The stakes of humanitarian campaigns are high.  Positing the victim and/or savage other of humanitarianism we create humanity.  The perpetrator/victim is a reminder and revenant from our disavowed past.  He is the West’s imaginary double, someone who carries our own characteristics and fears albeit in a reversed impoverished sense.  Once the moral universe revolves around the recognition of evil, every project to combine people in the name of the good is itself condemned as evil.  Willing and pursuing the good inevitably turns into the nightmare of totalitarianism.  This is the reason why the price of human rights politics is conservatism.  The moralist conception both makes impossible and bars positive political visions and possibilities.  Human rights ethics legitimises what the West already possesses; evil is what we do not possess or enjoy.  But as Alain Badiou puts it, while the human is partly inhuman, she is also more than human. [...]

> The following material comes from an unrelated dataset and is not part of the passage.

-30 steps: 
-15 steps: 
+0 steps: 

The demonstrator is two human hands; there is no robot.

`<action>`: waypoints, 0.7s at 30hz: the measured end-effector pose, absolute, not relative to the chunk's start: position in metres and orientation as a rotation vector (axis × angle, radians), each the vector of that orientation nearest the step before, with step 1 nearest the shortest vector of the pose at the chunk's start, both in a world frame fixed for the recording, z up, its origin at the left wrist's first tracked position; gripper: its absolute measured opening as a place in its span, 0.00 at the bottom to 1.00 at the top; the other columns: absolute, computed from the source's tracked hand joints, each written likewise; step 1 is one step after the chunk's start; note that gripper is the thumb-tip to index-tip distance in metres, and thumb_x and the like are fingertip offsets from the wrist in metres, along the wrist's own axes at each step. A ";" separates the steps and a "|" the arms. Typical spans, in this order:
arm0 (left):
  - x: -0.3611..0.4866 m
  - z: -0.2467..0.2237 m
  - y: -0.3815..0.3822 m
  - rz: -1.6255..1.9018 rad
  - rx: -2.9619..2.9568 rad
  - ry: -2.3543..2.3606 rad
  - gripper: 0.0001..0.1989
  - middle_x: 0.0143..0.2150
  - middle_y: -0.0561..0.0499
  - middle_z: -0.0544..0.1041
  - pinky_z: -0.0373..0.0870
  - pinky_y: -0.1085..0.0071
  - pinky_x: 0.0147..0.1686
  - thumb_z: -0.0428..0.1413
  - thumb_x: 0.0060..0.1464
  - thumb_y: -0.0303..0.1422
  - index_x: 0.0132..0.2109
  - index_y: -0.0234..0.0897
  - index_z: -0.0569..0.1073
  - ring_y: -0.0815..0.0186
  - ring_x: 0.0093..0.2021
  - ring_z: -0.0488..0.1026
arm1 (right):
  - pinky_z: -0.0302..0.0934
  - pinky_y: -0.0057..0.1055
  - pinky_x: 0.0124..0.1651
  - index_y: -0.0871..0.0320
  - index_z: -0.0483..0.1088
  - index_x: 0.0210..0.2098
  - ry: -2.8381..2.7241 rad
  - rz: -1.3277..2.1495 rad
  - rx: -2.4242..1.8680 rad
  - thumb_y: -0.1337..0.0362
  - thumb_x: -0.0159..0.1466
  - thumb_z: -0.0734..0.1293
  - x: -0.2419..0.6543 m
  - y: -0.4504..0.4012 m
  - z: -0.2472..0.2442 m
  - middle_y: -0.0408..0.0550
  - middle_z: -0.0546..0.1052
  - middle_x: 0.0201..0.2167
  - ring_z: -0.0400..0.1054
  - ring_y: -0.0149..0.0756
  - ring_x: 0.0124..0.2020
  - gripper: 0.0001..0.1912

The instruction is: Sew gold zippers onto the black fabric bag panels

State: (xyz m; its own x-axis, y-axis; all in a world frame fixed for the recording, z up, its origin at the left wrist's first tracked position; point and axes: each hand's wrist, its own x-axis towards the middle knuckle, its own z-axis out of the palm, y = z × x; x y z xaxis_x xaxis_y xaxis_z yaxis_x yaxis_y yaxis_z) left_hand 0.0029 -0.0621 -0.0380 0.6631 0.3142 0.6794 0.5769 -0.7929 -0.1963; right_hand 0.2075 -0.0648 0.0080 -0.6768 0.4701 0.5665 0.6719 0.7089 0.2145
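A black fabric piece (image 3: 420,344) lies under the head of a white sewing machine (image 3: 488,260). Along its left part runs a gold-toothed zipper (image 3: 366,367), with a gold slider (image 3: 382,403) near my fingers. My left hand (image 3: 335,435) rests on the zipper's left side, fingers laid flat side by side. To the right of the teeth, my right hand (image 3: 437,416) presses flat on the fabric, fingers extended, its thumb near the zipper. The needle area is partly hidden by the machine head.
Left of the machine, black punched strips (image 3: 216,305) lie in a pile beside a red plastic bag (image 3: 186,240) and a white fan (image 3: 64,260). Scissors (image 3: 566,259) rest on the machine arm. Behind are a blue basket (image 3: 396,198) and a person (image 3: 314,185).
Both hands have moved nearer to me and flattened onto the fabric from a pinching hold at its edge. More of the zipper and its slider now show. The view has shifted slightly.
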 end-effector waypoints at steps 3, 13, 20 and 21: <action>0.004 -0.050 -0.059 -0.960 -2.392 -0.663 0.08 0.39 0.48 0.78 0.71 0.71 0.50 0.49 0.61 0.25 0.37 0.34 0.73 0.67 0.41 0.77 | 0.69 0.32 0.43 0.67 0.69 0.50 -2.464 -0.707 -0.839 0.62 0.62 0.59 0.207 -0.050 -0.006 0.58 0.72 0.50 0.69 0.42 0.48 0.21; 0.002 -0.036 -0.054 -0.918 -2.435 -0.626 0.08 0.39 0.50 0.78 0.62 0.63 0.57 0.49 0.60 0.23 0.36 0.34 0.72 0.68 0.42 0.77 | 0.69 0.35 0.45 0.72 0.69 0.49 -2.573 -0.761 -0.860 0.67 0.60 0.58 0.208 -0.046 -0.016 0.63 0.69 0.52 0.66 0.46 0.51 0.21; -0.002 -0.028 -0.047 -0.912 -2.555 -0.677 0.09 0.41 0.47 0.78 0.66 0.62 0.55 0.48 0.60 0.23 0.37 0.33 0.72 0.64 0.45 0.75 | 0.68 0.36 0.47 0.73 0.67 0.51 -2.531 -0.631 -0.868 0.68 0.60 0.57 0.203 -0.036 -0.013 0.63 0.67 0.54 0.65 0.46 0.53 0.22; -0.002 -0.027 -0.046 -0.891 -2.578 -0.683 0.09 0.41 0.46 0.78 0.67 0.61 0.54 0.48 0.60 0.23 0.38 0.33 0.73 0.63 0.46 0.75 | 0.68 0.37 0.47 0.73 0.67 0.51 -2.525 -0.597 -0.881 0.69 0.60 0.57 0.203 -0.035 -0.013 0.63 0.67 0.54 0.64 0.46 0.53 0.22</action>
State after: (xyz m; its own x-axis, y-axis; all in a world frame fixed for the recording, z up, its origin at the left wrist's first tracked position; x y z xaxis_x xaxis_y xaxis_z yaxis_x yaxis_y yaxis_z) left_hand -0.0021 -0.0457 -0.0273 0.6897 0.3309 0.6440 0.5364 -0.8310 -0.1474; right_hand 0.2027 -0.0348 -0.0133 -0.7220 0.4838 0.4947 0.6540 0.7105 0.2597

We should reverse our ethical approach: it is not suffering and evil which define the good as the defence humanity puts up against its bad part.  It is our positive ability to do good, our welcoming of the potential to act and change the world that comes first and must denounce evil as the toleration or promotion of the existent, not the other way around.  In this sense, human rights are not what protects from suffering and inhumanity.  Radical humanitarianism aims to confront the existent with a transcendence found in history, to make the human, constantly told that suffering is humanity’s inescapable destiny, more than human.  We may need to sidestep rights in favour of right.